Task directions → The line containing "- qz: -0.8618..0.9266" marks the start. Restate it and every following line through the end of the records exactly, and nothing else, leaving out the pictures.
==============================
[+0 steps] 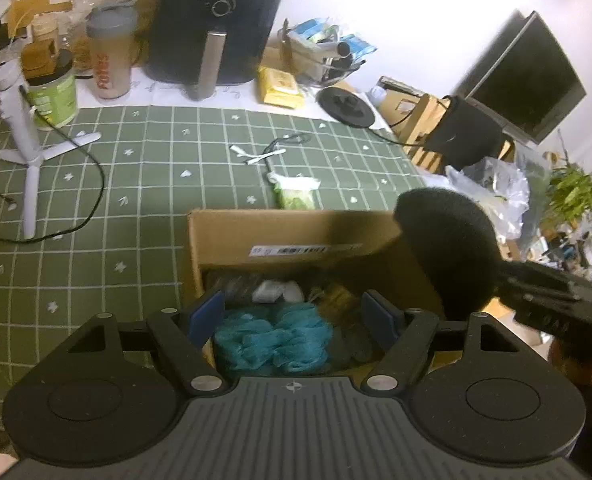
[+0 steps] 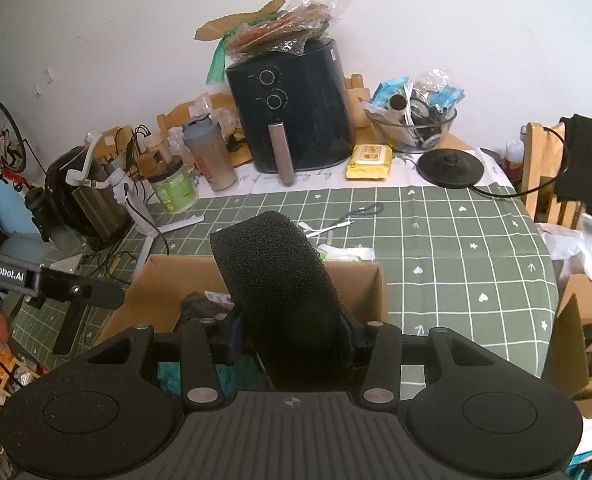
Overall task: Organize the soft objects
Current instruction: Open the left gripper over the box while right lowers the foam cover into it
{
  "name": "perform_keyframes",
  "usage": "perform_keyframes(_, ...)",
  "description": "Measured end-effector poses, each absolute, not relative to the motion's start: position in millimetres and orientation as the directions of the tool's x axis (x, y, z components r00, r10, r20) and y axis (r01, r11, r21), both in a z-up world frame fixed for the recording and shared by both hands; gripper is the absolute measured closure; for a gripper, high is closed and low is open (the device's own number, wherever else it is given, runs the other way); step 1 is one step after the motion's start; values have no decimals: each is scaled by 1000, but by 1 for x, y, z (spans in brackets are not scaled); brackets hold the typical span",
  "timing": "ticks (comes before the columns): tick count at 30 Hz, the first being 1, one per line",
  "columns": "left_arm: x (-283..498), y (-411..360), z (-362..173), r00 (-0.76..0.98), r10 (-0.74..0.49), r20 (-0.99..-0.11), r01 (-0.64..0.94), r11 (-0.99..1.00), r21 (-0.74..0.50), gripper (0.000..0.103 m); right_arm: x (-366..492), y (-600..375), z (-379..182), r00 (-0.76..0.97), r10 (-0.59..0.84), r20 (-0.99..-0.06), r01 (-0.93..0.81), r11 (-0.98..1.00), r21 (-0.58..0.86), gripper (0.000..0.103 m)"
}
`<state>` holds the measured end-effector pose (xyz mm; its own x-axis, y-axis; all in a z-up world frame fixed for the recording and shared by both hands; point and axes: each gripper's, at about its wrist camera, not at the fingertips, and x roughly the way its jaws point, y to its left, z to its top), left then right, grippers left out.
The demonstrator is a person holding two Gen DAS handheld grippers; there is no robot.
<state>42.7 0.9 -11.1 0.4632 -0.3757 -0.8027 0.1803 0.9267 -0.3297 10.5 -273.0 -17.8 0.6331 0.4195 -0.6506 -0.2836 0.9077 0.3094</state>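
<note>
My left camera is riding on my left hand-held gripper (image 1: 296, 314), looking steeply down along its fingers into the open cardboard box (image 1: 296, 236), very close above it. Beyond, it is taking in the green checked worktop (image 1: 136, 184) and the air fryer (image 1: 220, 20) at the wall. My right camera is sitting on my right hand-held gripper (image 2: 292, 336), looking forward and less steeply down, close behind the same cardboard box (image 2: 168, 280), facing that wall. Both views are sharing the box, the worktop and the air fryer (image 2: 296, 108). Each is also catching the other gripper at its edge.
</note>
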Motion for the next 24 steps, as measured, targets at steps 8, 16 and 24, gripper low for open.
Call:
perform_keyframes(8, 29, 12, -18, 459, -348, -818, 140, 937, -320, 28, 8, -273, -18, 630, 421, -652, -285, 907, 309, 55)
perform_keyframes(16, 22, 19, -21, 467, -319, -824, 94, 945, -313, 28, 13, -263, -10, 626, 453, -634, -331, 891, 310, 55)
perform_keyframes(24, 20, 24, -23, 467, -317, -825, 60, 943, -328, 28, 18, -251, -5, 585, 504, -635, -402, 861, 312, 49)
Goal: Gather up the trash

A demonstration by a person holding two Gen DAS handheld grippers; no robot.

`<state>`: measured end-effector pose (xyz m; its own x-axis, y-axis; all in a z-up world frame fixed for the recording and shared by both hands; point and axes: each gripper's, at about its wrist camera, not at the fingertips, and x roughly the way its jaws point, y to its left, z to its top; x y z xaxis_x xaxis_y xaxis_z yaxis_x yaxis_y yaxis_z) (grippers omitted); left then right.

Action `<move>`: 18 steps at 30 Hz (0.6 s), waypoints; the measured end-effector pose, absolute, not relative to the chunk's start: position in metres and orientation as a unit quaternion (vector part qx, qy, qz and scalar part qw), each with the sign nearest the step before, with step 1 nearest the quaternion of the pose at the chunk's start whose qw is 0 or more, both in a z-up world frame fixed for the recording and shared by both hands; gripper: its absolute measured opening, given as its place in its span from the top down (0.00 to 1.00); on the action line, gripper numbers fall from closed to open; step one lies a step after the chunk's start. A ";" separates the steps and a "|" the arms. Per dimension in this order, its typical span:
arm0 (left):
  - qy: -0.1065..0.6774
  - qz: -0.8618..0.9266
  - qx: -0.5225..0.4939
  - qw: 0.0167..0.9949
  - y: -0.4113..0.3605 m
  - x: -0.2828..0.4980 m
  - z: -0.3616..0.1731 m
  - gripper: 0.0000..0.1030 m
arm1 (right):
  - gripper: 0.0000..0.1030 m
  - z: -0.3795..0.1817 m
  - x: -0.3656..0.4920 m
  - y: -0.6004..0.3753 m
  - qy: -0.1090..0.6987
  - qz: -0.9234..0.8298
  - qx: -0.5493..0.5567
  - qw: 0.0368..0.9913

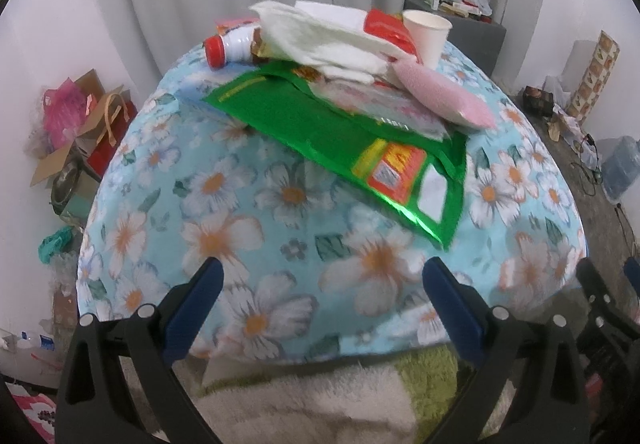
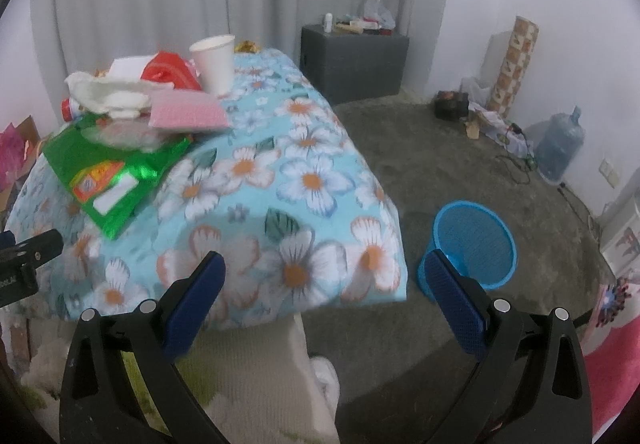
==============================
Answer space →
  - qz: -0.8618..0.9266
  - qx: -0.5225..0.4939
  - qw: 0.0167..0.9949
  - y: -0.4113..0.3605 m
  - x: -0.2828..0.4980 m
  - z: -0.3616..0.1731 m
  - gripper: 0.0000..0.1030 m
arm1 (right):
  - gripper: 0.0000..0.1030 m
  - z: -0.3795..0.1817 m
  - x: -0.3656..0.4920 m
  - y: -0.6004..0.3753 m
  - qy: -0.1090..0.6987
  - qz: -0.9234..0.8298
  - qx: -0.5493..0.5567
  - qw: 0.0368..0.9913

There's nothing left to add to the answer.